Repository: https://github.com/isaac-for-healthcare/i4h-workflows

SO-ARM Starter Workflow#

SO-ARM Starter Workflow

🔬 Overview#

The SO-ARM Starter Workflow demonstrates autonomous surgical instrument handling with the SO-ARM101 robotic arm and an NVIDIA GR00T N1.5 vision-language policy. You can collect teleoperation data in NVIDIA Isaac Sim or on real hardware, train or fine-tune the policy on your data, and then deploy to simulation or a physical SO-ARM101.

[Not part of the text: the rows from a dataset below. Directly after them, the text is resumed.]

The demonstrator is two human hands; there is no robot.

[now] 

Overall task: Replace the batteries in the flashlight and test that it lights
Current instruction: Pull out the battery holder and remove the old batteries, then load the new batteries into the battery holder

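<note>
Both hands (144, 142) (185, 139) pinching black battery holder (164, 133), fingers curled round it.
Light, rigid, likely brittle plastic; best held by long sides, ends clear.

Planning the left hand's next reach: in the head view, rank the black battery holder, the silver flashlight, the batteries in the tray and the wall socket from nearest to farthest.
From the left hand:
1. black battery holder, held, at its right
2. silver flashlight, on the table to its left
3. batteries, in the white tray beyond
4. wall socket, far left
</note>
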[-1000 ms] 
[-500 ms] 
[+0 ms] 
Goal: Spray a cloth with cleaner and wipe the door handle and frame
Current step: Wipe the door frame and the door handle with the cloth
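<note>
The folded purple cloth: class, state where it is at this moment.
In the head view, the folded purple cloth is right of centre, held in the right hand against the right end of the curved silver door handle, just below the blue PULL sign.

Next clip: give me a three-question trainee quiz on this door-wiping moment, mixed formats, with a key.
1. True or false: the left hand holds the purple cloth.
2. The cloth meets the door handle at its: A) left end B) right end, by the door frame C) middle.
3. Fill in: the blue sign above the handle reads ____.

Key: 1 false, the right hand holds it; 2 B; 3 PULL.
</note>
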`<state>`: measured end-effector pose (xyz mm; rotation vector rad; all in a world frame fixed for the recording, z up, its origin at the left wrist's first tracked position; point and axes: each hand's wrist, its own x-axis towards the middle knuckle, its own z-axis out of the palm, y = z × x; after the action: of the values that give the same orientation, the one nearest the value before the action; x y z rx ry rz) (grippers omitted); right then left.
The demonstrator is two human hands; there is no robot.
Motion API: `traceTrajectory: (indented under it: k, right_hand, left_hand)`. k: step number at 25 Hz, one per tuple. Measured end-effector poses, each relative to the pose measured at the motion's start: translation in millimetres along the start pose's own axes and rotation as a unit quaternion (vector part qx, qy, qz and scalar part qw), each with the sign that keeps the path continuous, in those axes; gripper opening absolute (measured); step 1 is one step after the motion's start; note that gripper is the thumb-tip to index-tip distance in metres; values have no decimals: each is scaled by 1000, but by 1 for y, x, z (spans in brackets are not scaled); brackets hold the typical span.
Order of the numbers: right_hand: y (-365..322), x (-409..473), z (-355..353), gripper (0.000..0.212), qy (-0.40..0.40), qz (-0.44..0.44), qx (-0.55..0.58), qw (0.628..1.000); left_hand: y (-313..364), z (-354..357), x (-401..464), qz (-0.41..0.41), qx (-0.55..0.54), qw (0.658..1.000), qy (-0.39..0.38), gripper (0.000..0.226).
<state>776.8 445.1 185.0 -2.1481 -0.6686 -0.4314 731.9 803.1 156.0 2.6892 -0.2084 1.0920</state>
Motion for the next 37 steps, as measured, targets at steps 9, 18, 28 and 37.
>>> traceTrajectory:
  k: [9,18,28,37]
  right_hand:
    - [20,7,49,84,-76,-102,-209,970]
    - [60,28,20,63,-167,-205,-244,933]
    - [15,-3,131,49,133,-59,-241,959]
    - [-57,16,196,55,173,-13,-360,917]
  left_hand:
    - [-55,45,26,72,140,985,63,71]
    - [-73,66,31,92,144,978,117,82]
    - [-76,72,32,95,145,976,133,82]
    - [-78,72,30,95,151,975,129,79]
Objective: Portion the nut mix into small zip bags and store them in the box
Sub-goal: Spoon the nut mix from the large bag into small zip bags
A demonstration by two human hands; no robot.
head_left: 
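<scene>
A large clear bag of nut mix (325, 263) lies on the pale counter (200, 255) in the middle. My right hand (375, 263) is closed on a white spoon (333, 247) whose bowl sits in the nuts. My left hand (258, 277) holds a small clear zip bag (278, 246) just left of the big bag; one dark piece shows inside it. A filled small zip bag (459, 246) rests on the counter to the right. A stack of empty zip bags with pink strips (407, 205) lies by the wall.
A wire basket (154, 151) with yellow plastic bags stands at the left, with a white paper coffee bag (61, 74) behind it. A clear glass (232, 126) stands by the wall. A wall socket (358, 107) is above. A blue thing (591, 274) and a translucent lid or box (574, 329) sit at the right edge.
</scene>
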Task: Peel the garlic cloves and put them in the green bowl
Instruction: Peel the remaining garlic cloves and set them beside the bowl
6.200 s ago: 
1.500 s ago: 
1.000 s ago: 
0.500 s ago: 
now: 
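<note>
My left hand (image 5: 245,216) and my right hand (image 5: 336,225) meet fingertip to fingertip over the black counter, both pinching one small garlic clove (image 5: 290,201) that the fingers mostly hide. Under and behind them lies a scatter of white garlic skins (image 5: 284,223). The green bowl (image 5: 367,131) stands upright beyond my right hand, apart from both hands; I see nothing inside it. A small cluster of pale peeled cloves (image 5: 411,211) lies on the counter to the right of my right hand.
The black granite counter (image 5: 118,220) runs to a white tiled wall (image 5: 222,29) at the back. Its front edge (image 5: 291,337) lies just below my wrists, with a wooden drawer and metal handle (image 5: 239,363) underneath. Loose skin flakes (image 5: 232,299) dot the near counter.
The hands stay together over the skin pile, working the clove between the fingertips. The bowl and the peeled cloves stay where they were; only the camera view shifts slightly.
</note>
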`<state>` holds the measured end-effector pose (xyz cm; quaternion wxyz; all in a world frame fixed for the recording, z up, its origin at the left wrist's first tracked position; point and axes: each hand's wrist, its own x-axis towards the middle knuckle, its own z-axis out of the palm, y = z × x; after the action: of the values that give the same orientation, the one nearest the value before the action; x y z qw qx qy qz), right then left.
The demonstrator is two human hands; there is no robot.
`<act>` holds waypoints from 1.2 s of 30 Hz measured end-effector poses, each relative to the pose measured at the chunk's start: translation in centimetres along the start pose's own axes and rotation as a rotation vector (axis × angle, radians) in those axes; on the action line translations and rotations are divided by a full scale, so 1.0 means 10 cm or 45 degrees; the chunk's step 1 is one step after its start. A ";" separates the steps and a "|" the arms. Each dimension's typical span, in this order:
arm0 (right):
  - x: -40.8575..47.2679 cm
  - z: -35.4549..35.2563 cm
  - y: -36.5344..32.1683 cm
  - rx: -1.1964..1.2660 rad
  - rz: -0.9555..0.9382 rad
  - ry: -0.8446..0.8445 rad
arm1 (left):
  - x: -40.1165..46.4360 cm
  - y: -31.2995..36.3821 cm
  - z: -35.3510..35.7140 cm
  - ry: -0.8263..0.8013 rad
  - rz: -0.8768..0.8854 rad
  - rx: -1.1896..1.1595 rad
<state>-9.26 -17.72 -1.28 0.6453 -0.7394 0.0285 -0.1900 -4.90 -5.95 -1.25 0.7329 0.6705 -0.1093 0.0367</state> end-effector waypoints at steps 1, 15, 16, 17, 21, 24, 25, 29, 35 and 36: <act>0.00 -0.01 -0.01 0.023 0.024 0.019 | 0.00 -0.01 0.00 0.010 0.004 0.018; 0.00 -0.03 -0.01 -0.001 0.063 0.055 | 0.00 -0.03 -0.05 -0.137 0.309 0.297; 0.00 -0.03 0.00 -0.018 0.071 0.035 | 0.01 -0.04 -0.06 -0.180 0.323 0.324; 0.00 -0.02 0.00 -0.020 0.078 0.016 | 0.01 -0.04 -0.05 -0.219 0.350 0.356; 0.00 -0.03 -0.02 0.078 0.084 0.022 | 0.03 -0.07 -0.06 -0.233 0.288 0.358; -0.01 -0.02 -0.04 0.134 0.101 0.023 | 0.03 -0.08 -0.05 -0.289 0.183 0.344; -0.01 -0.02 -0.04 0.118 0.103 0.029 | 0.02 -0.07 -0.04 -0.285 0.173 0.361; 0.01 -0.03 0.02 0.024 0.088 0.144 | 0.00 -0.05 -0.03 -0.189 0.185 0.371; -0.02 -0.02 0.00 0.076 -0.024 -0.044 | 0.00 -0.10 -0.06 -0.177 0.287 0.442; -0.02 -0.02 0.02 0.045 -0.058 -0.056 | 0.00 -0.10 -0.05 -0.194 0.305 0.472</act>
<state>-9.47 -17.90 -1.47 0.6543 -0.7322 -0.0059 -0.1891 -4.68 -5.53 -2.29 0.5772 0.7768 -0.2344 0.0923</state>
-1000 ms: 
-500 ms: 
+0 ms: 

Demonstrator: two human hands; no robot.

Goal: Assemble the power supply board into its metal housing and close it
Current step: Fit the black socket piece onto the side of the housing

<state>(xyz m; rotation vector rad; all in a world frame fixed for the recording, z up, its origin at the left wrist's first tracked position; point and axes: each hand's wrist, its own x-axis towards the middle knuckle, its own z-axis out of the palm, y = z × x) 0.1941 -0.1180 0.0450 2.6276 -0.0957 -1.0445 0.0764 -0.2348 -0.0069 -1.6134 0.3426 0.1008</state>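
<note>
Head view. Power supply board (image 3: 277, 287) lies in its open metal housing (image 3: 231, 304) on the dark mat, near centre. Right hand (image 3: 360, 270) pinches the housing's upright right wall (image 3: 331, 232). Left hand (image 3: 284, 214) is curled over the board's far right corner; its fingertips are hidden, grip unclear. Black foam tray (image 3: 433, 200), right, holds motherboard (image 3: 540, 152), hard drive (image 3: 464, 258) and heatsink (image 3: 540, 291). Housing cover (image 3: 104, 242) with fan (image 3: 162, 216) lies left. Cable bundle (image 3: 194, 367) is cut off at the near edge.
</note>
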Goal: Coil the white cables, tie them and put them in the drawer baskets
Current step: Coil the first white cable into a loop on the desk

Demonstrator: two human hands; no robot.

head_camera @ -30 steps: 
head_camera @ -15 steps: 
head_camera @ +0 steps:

The SO-ARM Starter workflow consists of three main phases: data collection, model training, and policy deployment. Each phase can be run independently or as part of a complete pipeline.

📋 Table of Contents#

🔬 Overview
Setup
Hardware Requirements
Software Requirements
RTI Connext DDS Prerequisites
Enable SO-ARM101 Serial Communication
Set up the Real Scene (Optional)
🤖 Quick Start: Deploy the Default Policy in Simulation
🤖 Quick Start: Deploy the Default Policy to Real SO-ARM Hardware
Guide: Collect Data with SO-ARM101 Leader or Keyboard
🎯 Guide: Fine-tune a Policy for SO-ARM101
🚀 Guide: Deploy a Custom Policy
User Guide: Workflow CLI Commands
🛠️ Troubleshooting
📊 Latency Benchmarking
References

Setup#

Hardware Requirements#

This workflow supports the following platforms:

Platform	Supports	Additional Notes
x86_64 Workstation	Simulation, training, and real deployment	Requires Intel or AMD CPU and NVIDIA GPU (Ampere or later) with ≥30GB GDDR6/HBM RAM
NVIDIA DGX Spark Workstation	Simulation, training, and real deployment	Append `--docker-file=workflows/so_arm_starter/docker/dgx.Dockerfile` to demo commands, or update the metadata `dockerfile` field
NVIDIA Jetson Thor	Deployment	Append `--docker-file=workflows/so_arm_starter/docker/dgx.Dockerfile` to demo commands, or update the metadata `dockerfile` field
NVIDIA Jetson Orin	Deployment	Append `--docker-file=workflows/so_arm_starter/docker/orin.Dockerfile --as-root` to demo commands, or update the metadata `dockerfile` field

SO-ARM101 Robotic Arm Developer Kit: This 6-degree-of-freedom (6-DOF) manipulator provides the mechanical foundation for the SO-ARM Starter workflow. For detailed specifications and hardware recommendations, see the official SO‑ARM 101 hardware recommendations.
SO-ARM101 Follower Arm: 6DOF robot manipulator with gripper and wrist-mounted camera module.
SO-ARM101 Leader Arm: 6DOF teleoperation interface for data collection.
External USB Camera: An external USB camera (not an integrated laptop camera) with 1080p resolution and 30fps capability.
Props for Default Deployment: If demoing the default policy on real hardware, you will need to recreate the surgical scene with a table, scissors, and a tray matching the training environment.

Platform-Specific Notes#

DGX Spark / Orin / Thor:

Build times may be longer (~20-60 minutes) due to compilation of architecture-specific dependencies.
Ensure sufficient disk space (50GB+) for build cache.
The ARM64 SBSA and Tegra iGPU Dockerfiles (dgx.Dockerfile, orin.Dockerfile use base images that are optimized for the ARM64 architecture. The SBSA container is compatible with DGX Spark or Jetson AGX Thor platforms, whereas the iGPU container is compatible with Jetson Orin (Jetpack 6.x) platforms.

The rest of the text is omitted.